Saturday, August 27, 2022

"Tesla’s battery metals bill balloons to $100 billion" (TSLA)

From Mining.com, August 25:

Elon Musk had plenty of advice for the mining and metals industry at the company’s Battery Day event in September 2020, where the road map to a $25,000 Tesla was laid out.

A couple of days after the event Musk confirmed in a tweet that Tesla will reach production of 20 million vehicles per year “probably before 2030.” 

Tesla has been ramping up output at an impressive pace despite lockdowns and power problems in China and a late start in Germany, but the scale of the task is put into perspective by Musk’s proud announcement earlier this month that the Texas-based company has now reached the 3 million vehicle-mark – since its first production model launched in 2008. Tesla is expected to deliver 1.4–1.5 million vehicles in 2022.

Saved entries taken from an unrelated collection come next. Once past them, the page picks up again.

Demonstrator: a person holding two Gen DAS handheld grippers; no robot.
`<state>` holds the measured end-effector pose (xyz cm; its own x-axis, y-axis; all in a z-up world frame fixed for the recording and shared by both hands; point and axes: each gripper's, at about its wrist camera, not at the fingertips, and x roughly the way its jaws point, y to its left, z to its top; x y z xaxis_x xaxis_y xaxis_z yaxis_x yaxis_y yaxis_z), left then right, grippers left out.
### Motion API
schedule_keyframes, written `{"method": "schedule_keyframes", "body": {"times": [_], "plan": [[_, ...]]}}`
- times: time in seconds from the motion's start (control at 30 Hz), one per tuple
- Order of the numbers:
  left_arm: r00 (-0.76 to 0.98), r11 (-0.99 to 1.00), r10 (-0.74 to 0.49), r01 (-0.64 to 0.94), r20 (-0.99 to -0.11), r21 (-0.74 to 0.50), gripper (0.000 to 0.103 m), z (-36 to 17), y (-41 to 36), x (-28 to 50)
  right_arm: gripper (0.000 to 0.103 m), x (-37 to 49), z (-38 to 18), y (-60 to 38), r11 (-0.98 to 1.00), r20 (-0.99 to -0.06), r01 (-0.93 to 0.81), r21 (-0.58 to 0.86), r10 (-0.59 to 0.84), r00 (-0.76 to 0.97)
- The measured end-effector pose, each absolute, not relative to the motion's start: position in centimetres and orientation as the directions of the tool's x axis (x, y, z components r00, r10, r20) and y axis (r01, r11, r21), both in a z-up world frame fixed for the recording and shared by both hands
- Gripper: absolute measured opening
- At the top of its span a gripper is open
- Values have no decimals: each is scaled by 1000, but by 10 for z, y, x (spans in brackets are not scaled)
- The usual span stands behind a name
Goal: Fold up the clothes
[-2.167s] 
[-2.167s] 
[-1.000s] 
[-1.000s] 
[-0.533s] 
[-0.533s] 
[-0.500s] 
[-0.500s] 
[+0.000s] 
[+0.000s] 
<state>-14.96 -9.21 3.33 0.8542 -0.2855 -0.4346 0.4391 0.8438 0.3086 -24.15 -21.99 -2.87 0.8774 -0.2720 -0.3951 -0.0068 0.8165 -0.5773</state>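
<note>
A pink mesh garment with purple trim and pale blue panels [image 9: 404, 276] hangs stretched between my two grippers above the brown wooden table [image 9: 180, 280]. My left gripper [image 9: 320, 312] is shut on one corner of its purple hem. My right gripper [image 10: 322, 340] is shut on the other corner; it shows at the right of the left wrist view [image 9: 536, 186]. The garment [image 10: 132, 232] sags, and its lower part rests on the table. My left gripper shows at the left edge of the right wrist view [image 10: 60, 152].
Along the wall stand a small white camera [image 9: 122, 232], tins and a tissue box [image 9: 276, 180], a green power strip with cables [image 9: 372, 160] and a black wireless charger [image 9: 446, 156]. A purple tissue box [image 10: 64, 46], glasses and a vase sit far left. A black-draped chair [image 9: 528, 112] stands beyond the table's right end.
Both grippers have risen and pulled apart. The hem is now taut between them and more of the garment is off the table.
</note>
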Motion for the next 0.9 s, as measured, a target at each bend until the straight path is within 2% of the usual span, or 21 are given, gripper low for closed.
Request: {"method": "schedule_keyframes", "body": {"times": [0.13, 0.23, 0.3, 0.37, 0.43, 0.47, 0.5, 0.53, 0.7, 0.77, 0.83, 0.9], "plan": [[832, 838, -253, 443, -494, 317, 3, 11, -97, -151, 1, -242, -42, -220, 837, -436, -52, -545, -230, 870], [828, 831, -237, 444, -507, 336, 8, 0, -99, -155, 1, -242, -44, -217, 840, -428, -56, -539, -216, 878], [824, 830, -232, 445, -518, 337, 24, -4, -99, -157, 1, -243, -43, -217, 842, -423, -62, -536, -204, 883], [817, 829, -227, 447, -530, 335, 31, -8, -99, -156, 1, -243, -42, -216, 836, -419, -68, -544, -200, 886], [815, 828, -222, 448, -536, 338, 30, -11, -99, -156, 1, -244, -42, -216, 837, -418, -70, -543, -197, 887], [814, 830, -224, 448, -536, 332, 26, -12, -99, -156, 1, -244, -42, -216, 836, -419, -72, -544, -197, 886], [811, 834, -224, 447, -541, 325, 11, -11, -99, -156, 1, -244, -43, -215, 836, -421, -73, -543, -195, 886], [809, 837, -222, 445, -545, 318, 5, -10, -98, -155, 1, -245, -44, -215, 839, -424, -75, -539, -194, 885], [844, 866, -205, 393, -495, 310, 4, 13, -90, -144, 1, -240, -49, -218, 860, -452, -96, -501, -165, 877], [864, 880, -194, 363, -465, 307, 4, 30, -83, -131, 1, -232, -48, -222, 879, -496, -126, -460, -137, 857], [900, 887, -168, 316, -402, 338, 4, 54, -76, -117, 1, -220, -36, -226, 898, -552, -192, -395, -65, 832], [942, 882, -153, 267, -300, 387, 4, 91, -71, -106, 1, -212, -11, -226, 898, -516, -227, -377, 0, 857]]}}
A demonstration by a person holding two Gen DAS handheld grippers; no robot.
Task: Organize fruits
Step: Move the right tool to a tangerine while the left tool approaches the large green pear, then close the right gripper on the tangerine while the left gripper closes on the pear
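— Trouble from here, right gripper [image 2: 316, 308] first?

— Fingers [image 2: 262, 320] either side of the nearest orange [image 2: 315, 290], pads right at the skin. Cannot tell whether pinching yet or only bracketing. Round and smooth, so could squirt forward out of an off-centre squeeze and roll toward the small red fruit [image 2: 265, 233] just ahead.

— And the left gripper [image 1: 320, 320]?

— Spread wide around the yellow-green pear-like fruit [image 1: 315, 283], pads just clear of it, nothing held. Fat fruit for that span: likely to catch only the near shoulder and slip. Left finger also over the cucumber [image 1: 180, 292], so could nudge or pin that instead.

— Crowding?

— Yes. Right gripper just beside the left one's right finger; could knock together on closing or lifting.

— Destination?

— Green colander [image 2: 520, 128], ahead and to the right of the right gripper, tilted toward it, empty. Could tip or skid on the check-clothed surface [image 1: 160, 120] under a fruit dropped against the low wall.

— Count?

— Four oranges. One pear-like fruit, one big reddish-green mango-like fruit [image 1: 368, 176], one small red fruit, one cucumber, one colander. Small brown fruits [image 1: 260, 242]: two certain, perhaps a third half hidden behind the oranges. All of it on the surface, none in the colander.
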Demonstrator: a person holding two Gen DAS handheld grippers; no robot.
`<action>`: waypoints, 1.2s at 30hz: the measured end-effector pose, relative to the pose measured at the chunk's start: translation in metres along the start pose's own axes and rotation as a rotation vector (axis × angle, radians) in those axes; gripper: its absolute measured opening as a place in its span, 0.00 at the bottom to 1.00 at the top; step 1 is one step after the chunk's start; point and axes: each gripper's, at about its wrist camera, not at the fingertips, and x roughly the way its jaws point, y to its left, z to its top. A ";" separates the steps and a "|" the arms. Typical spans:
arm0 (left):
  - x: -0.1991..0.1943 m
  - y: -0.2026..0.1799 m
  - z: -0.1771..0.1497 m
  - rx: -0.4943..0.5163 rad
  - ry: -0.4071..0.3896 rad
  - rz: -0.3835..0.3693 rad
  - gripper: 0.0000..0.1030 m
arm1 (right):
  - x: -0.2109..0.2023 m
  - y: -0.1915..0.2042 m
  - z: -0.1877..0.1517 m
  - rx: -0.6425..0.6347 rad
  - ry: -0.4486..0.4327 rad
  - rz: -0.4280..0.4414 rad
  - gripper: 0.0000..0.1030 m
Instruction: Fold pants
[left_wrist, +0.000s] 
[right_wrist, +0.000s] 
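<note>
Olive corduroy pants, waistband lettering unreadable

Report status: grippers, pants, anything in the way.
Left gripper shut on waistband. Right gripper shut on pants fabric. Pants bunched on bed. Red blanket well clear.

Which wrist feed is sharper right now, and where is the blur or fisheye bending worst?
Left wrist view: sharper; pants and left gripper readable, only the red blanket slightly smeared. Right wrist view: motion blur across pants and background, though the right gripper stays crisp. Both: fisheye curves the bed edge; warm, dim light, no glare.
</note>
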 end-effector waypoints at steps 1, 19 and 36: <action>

Not only did Tesla stop working on a cheap and cheerful Model 2, crucial to achieving those lofty goals, now new data compiled by MINING.COM show the run up in metal prices would make a mass market Tesla at that price point almost impossible to build and the bill of materials for 20 million vehicles a year hard to swallow even for a company that is showered with cheap capital.   

https://www.mining.com/wp-content/uploads/2022/08/Chart-Tesla-raw-material-costs-balloon-to-100-billion-.jpg


Combining data from Benchmark Mineral Intelligence, a London-headquartered price reporting agency, and battery supply chain consulting firm, Toronto-based Adamas Intelligence, which tracks demand for EV batteries by chemistry, cell supplier and capacity in over 100 countries, shows just how much has changed since that September 2020 tweet....

....MUCH MORE  

California just said they will prohibit the sale of internal combustion engine powered vehicles in 2035.

From AutoBlog, August 24:
California to ban gas cars by 2035
Plan first announced two years ago is expected to take effect Thursday

And August 26:
California's ban on new internal combustion cars at a glance
It's not a complete ban — there's a carve-out for plug-in hybrids

Unless there are some significant breakthroughs in battery chemistry, manufacturing and materials sourcing, it looks as if California will be known as the "Walking State" in addition to the current moniker "The Brownout State."

Earlier today:
"Environmentalists Have Turned On The Lithium Industry"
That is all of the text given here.